Findings such as these are also not generalizable to future scenarios in which genetic tests for common diseases have higher predictive ability. Discoveries in genomics research are being made so quickly that applied psychological and behavioral studies are virtually outdated by the time their scientific articles are published. For example, at the time of participant recruitment for the study by Hartz et al.,8 published genetic risk models already included twice as many single-nucleotide polymorphisms (SNPs) as were included in the test that was studied, namely, 40 SNPs (instead of 16) for type 2 diabetes and 33 SNPs (instead of 17) for prostate cancer.12,13

Yet, apart from the potential of harm in populations that were not investigated in previous studies, there is also evidence suggesting hidden harm among people who were invited to participate in the study but declined or did not finish the study. The nonparticipation rates of the four mentioned studies ranged from 39 to 76%. The potential for harm in these groups is not merely theoretical; (anticipated) feelings of anxiety and distress might have been an important reason for nonparticipation. That the low participation rates were not considered in the conclusions of these studies is a concerning omission. Qualitative studies are needed to examine the concerns and worries of those who declined participation.

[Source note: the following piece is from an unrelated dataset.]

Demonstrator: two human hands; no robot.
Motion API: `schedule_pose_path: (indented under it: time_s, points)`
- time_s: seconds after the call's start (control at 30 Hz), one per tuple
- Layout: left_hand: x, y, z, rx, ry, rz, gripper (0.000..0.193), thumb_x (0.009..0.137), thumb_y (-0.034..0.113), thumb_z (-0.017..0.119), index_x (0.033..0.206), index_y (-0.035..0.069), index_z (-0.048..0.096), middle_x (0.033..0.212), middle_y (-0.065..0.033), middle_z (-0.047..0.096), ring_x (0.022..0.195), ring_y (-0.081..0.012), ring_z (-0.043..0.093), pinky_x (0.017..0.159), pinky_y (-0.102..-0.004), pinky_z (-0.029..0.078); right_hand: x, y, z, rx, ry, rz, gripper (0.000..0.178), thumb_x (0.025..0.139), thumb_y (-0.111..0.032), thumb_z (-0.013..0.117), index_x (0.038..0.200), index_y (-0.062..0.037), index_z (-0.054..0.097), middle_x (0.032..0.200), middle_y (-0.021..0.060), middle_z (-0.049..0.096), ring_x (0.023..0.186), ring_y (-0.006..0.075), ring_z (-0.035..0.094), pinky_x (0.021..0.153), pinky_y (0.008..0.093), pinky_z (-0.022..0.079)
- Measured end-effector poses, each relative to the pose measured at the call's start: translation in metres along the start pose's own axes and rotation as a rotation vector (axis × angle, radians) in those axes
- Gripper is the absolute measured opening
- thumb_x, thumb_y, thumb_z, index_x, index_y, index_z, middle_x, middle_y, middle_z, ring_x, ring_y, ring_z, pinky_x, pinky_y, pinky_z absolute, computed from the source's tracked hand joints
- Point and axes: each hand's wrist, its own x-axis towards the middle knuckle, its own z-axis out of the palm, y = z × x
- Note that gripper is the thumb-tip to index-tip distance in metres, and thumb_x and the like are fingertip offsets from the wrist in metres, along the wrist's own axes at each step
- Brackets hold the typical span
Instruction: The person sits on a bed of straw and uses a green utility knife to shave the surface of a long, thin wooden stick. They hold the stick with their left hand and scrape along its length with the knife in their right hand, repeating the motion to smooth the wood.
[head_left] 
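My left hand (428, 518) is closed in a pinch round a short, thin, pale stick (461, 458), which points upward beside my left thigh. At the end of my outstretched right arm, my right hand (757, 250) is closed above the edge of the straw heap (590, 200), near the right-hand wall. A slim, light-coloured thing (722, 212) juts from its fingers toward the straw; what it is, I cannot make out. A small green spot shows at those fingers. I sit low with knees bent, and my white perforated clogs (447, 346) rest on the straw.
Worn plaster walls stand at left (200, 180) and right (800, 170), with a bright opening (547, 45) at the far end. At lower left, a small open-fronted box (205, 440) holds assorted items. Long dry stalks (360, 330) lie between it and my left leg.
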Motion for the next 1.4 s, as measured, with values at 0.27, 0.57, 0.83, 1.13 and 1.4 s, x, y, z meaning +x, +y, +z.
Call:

The 2010 Cochrane Review of risk-reducing behaviors following communication of predictive genetic test results concluded that the methodological quality of most early studies was poor.9 In addition, more recent studies had methodological limitations that hampered the interpretation and generalizability of the findings, such as small sample size, short follow-up, self-reported behavioral change, and a focus on intentions and not actual behavior change.4,5,6,7,8,11 Although these studies may have been the most feasible at the time, we now need a more rigorous effort for better-quality studies with appreciable participation rates and responsible interpretation of the findings. With regard to the return of results to consumers regarding their risk of common diseases, an absence of harm has not been demonstrated. Well-designed studies that investigate both benefits and harms are desperately needed if we are to ultimately realize the promise of genomic medicine.


The author declares no conflict of interest.